In 2025, the AMA spent nearly $24 million on lobbying, making it one of the top 10 groups trying to influence government policy, according to OpenSecrets.

“This is not the behavior of a neutral medical association. It is the strategy of a political force,” wrote Jason Altmire in an op-ed for RealClearHealth.

Altmire, a former hospital and health insurance executive who served in the U.S. House of Representatives, is an adjunct professor of healthcare management at the Texas Tech University Health Sciences Center.

Tapper questioned whether the AMA and the Vaccine Integrity Project would sufficiently assess the safety of vaccines.

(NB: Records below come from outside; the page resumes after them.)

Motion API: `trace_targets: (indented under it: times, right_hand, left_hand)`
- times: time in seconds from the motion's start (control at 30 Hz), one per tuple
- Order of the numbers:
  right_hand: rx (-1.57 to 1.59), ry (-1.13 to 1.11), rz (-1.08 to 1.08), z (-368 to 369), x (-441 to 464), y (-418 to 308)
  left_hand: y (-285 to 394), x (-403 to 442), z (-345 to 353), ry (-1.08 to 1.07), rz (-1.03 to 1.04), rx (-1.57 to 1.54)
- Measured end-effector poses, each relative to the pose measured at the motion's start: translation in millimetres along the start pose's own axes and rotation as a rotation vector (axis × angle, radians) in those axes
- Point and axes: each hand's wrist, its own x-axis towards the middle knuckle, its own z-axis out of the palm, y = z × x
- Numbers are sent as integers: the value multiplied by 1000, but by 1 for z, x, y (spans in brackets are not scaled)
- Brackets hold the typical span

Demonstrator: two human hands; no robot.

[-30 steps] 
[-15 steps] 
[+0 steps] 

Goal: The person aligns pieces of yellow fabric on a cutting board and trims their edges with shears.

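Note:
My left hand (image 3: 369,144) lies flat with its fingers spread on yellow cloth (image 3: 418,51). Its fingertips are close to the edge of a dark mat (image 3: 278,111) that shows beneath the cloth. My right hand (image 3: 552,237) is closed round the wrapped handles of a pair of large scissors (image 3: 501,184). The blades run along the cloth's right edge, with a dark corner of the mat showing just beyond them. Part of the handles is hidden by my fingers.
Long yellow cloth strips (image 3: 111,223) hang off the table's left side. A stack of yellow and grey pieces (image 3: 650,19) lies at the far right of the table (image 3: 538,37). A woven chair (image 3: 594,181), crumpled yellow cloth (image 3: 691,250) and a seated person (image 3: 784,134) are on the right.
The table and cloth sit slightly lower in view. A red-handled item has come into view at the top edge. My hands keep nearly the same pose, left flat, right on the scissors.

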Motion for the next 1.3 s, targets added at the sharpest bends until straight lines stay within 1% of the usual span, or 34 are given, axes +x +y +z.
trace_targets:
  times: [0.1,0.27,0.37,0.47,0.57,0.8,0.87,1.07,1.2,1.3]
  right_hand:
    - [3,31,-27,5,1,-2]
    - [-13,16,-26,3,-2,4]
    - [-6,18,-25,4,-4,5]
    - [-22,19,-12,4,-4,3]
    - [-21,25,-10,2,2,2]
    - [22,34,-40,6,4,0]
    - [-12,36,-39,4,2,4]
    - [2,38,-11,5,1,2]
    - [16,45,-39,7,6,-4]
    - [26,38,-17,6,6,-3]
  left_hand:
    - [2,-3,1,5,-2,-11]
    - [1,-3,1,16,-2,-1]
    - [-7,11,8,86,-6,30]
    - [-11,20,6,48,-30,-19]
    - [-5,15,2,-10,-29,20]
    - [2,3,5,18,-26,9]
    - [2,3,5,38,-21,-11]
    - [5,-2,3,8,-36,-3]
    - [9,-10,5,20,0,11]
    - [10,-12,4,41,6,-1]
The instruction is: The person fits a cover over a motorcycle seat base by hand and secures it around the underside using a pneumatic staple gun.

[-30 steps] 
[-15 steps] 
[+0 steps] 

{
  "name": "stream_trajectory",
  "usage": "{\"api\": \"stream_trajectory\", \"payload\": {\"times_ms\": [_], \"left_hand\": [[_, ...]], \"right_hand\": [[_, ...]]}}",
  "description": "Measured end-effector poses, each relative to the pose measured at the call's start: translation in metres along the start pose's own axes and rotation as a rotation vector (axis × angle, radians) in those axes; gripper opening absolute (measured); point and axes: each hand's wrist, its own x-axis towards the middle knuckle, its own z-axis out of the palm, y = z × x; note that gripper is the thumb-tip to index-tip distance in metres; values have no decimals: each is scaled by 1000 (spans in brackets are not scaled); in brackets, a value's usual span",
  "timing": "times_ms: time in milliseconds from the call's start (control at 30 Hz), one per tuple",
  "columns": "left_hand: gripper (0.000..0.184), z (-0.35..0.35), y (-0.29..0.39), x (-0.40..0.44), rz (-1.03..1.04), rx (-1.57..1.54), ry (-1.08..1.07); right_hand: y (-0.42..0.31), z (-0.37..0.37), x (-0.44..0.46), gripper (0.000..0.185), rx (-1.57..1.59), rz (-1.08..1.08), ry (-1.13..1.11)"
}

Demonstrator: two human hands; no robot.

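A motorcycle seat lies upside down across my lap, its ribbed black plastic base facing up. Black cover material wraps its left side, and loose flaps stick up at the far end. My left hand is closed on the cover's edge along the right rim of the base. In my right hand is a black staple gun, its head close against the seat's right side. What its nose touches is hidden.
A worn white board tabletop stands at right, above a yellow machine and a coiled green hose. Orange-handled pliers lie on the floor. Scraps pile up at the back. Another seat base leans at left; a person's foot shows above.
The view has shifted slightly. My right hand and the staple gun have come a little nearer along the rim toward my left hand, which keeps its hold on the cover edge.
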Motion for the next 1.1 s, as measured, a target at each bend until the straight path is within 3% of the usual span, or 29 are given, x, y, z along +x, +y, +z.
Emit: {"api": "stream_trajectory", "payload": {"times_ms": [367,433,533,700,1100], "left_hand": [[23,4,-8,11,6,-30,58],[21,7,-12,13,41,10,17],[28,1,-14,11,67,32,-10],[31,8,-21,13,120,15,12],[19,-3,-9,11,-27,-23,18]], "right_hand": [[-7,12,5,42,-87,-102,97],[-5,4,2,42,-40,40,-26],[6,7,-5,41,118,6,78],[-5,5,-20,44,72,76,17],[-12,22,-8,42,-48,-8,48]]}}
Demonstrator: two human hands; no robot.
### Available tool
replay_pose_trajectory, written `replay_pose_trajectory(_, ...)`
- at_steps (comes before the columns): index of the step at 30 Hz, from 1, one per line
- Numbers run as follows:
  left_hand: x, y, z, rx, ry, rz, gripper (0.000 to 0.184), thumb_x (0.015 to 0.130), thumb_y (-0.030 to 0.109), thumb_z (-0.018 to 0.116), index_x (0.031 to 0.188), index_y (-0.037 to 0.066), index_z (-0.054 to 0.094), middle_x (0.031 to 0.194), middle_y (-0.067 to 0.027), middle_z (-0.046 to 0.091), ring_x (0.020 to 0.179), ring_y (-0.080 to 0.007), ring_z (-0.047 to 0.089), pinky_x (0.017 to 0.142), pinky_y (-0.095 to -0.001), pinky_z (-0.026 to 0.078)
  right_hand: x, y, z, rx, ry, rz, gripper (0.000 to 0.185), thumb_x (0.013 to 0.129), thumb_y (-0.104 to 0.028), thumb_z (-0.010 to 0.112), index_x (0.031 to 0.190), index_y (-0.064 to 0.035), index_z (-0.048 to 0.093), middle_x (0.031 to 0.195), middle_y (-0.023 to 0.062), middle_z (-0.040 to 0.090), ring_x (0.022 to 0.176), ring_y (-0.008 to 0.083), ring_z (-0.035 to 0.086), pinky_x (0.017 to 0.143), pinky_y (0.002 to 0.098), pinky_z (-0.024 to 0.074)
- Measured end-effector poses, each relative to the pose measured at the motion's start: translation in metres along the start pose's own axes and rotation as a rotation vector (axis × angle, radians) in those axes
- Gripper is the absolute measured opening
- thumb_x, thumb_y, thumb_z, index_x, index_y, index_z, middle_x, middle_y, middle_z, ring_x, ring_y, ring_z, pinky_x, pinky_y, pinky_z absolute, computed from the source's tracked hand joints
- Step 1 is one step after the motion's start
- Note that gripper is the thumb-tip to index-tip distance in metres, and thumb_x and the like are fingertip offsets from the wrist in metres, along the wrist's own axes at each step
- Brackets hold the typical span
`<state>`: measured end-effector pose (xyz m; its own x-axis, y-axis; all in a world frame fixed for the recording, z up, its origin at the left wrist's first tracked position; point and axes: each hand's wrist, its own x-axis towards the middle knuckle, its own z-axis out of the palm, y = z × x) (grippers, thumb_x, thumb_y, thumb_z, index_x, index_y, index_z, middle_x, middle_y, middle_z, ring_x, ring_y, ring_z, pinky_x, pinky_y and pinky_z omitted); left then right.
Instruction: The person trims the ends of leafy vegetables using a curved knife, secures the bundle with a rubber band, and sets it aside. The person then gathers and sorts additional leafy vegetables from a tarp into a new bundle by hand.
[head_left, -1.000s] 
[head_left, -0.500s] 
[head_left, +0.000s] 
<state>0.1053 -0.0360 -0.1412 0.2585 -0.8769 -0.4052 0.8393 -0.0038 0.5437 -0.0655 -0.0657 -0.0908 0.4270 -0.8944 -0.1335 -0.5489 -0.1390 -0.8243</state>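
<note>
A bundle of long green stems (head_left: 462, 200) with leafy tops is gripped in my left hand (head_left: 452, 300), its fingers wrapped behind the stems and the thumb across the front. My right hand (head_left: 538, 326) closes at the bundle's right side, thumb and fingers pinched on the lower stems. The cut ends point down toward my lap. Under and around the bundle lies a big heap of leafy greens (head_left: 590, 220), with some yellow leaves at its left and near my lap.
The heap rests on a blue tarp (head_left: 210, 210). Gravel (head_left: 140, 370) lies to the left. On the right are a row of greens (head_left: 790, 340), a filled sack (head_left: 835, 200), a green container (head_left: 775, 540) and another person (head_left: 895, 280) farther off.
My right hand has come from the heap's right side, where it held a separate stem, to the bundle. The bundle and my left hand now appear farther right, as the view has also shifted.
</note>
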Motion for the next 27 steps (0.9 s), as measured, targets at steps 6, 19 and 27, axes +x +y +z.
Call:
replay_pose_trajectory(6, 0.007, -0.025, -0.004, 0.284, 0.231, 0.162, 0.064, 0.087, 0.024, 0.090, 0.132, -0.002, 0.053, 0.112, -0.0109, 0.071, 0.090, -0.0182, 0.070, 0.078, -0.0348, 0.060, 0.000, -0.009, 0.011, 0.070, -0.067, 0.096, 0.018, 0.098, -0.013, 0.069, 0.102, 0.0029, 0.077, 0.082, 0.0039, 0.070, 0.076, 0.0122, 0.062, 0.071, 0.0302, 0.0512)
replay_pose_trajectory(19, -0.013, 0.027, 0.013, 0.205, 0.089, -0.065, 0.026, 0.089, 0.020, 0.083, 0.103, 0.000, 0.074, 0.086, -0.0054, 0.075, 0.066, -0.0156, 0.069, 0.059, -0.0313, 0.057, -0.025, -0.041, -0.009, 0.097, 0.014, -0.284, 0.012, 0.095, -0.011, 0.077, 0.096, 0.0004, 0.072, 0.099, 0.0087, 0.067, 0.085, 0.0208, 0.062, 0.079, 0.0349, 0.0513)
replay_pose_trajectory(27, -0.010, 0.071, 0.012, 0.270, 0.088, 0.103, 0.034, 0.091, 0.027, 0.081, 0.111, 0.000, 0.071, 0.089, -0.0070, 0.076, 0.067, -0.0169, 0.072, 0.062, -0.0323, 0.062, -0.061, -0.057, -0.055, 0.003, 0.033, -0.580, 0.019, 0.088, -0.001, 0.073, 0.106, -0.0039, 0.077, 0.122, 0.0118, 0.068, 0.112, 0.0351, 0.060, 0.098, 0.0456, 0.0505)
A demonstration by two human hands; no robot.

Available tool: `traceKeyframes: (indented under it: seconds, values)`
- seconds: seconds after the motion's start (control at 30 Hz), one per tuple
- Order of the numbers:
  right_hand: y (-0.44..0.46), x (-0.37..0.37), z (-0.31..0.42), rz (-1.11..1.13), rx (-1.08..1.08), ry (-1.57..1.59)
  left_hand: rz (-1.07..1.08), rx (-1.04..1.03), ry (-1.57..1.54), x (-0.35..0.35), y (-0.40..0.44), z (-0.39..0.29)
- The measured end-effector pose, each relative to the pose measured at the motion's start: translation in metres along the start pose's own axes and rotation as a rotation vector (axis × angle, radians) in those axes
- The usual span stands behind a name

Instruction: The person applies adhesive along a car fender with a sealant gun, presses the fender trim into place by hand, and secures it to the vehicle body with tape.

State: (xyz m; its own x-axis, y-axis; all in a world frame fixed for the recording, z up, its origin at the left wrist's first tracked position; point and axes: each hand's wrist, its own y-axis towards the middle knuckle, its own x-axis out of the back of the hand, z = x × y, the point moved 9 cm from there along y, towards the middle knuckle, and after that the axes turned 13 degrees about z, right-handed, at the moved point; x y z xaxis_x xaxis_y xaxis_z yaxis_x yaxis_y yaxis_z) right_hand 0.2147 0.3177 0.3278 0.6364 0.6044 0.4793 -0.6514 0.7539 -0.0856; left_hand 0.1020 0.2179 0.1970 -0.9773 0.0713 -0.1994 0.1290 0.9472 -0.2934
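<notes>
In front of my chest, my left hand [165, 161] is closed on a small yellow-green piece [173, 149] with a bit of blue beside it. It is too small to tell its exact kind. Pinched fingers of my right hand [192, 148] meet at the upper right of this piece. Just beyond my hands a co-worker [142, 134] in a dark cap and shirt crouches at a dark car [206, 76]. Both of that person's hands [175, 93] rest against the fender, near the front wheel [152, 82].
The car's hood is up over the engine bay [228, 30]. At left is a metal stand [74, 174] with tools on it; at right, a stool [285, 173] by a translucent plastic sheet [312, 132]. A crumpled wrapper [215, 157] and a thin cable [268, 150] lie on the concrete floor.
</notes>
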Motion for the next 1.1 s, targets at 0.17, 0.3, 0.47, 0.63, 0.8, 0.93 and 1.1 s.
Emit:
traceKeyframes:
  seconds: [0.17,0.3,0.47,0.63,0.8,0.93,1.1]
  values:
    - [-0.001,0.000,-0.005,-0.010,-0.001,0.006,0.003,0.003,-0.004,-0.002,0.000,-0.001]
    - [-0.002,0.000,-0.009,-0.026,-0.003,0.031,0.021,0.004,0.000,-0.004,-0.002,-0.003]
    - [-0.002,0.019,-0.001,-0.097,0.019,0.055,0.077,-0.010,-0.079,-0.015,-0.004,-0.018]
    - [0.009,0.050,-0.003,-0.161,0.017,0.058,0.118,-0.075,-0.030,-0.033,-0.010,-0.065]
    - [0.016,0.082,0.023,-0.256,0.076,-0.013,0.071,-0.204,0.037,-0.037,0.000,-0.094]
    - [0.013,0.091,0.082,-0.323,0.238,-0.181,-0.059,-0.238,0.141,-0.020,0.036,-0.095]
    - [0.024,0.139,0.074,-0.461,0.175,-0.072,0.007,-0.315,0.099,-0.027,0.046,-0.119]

For many people, the concern isn’t that vaccines can have benefits, he said. “The concern is whether safety data is fully transparent, whether adverse event reporting is thoroughly investigated, whether conflicts of interest are disclosed and whether risk-benefit analyses are stratified appropriately by age and health status.”

The AMA, which touted 2024 revenues of $546 million, was criticized during the COVID-19 pandemic for deferring to political ideology rather than medical facts.

Its “AMA COVID-19 Guide: Background/Messaging on Vaccines, Vaccine Clinical Trials & Combatting Vaccine Misinformation” encouraged doctors to use certain words and avoid others. For instance, “stay-at-home order” replaced “lockdown,” and “deaths” replaced “hospitalization rates.”

The AMA in August 2025 was disinvited from the CDC’s vaccine advisory committee’s workgroups.